You have an idea, but where can you go to launch your business? Ryerson President, Sheldon Levy, recognized a need to support the young entrepreneurs of the community. The concept of Ryerson’s Digital Media Zone was born when aspiring entrepreneurs came to him with ideas established from basements to coffee shops. They wanted space, like minded people, mentorship, and access to funding to kickstart their business ideas. In April 2010, Sheldon asked Valerie Fox for her support. Together, they co-founded the Digital Media Zone as a hub for entrepreneurs.
I spoke with Valerie, the current Executive Director, about entrepreneurship, innovation, and the collaborative environment:
We have about 65 companies at the DMZ right now, they’re all digital. They hit every type of sector: health and wellness, finance, education, entertainment, transportation, gaming, accessibility, social innovation and all kinds of different applications.”
–Valerie Fox, Executive Director, Digital Media Zone
What is the Digital Media Zone?
Val: The DMZ is a combination of incubator, accelerator and learning environment.
When I say we’re an incubator and accelerator, we incubate companies, we don’t have any set time to come in or leave.But we also accelerate companies because we offer them through a new entity called Ryerson Futures – we are able to offer a seed fund or pre-series aid fund so we can also help with funding as well.
How has the DMZ grown since it’s establishment?
Val: We started with the very entrepreneurs that went to speak to Sheldon. We had about 40 people, including Hossein Rahnama, who was getting his PhD at Ryerson at the time, and also starting a business. Hossein has been recognized by MIT as the Top 35 Under 35, Forester, and more.We’ve grown from to 6400 sq ft. to about 37, 000 sq.ft We’re now helping just under 400 people at a time. We have about 65 companies at the DMZ right now, they’re all digital. They hit every type of sector: health and wellness, finance, education, entertainment, transportation, gaming, accessibility, social innovation and all kinds of different applications.
What is the application process like?
Val: It’s a 2 tier process:
- Apply online: Fill out multiple forms
- Present in front of the screening committee: We make sure people have the criteria. We’re looking for a unique idea with commercial and social value. You must also have a business plan and prototype so you’re ready to launch or have launched.
- Be highly collaborative: This makes sure you’re giving as much as you’re getting, meaning that you make yourself available to other zone members.
- Be ready to pitch: This is essential since there are so many people coming through the DMZ all the time. We’re looking for people who we think have the ingredients to persevere, passion, drive, that they’re teachable.
Tell us about the collaborative work environment.
Val: What we’ve created is an environment for peer to peer mentoring. The companies who come in here are always in to launch. That’s part of our criteria to come in, you must have a business plan and a prototype. What we do is help those companies grow. We’ll help them from from one person, or three people to twelve people, to eight or twelve.We have between 2-4 activities a week, pub nights, ways people can intermingle with other people. Our weekly newsletter highlights different people, our events, and events in other institutions so other people can be informed.We have other mechanisms when we keep in touch with one another like portals.

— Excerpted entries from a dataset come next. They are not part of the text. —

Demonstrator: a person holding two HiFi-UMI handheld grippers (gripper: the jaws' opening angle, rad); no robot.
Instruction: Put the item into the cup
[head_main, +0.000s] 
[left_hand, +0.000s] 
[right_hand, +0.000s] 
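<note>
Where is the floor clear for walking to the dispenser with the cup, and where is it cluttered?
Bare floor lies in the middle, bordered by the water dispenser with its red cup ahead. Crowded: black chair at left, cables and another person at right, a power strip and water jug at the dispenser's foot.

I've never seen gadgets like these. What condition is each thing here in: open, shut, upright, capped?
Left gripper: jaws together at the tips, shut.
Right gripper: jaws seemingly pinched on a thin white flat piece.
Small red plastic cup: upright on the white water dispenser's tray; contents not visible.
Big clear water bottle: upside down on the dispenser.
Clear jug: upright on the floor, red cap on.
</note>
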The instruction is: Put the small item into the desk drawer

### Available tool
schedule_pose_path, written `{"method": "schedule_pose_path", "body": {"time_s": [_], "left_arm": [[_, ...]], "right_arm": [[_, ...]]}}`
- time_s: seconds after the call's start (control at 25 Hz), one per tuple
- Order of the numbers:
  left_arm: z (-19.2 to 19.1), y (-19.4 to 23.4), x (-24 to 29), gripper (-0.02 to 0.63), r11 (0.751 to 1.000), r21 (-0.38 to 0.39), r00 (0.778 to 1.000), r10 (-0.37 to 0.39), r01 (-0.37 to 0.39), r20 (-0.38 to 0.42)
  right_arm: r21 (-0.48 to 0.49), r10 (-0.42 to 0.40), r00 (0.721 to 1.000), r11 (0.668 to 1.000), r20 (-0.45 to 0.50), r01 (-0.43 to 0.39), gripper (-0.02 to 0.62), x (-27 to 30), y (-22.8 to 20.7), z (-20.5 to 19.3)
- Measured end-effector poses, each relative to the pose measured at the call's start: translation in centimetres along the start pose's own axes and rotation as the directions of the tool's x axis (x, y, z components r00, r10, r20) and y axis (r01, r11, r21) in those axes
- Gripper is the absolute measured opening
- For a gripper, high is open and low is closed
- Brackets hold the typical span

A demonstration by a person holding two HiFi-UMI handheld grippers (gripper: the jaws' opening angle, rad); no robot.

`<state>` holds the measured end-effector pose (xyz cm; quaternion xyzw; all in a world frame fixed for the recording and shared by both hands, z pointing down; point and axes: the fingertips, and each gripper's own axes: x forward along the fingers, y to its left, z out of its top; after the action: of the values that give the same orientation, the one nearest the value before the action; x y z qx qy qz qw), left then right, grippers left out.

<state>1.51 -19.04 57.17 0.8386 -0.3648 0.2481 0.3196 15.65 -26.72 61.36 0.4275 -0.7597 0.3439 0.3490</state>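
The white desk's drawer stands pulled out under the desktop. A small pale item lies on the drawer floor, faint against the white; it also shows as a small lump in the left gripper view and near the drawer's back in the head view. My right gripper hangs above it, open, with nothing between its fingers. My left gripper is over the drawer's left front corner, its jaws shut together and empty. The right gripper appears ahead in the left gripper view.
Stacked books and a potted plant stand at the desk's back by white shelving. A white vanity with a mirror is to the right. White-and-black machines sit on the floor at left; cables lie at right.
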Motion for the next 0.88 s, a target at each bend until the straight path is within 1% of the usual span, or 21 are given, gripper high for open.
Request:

How much of a role does coaching play?
We bring in 8-10 company founders monthly (every week) and do peer to peer mentoring. Each company reports on milestones, if they met the milestones, barriers and ask for help from the entrepreneurs or peers at the table. They meet once a month to do that.
- Acceleration program: We have advisors and mentors available for specific needs – legal, IP issues, finance, or design
- Master class: Every few months, we have a whole bunch of expertise to give a program – educational
- Mentor meetups & other events where they’re expose to expertise.
How do you connect entrepreneurs with the industry?
Val: We have a constant flow of industry and interested parties from government and other academic institutions coming through doors from every week. What they do is meet up with the companies every week as potential customers. What we are very much interested in is enabling our startups with their first customer. People can come and invest, but they can also partner, pilot, acquire, we have all different ways to connect the startup companies with industry.
Are there job opportunities for people who are not entrepreneurs?
Val: The opportunity for recruitment is unbelievable in multiple ways! We have companies who actually make money so they are ready to hire people and pay them. It’s an incredible opportunity because if you work for a startup, you see things from the ground up, which means that you’re wanted because you have certain vertical expertise. Because you’re seeing how a company is going to grow, it give s you gives a breadth of skill experience that you wouldn’t normally have in a larger company.
Do you offer internships?
We can bring in interns, that’s something we definitely do as well. We find that Internships are a great interest of to lot of people who come to the Zone. This includes: graphic designers, administration, HR, financial, salesmanship, programmers, marketing, business, technical opportunities as you’re designing platforms. It depends on the subject matter expertise that you want to hire and bring in.
The Digital Media Zone gives a platform for entrepreneurs, start-ups and creative minds to work together in a productive space. Whether you a run a business or not, the knowledge, mentorship and transferable skills will benefit an active mind and successful career in whatever path you choose.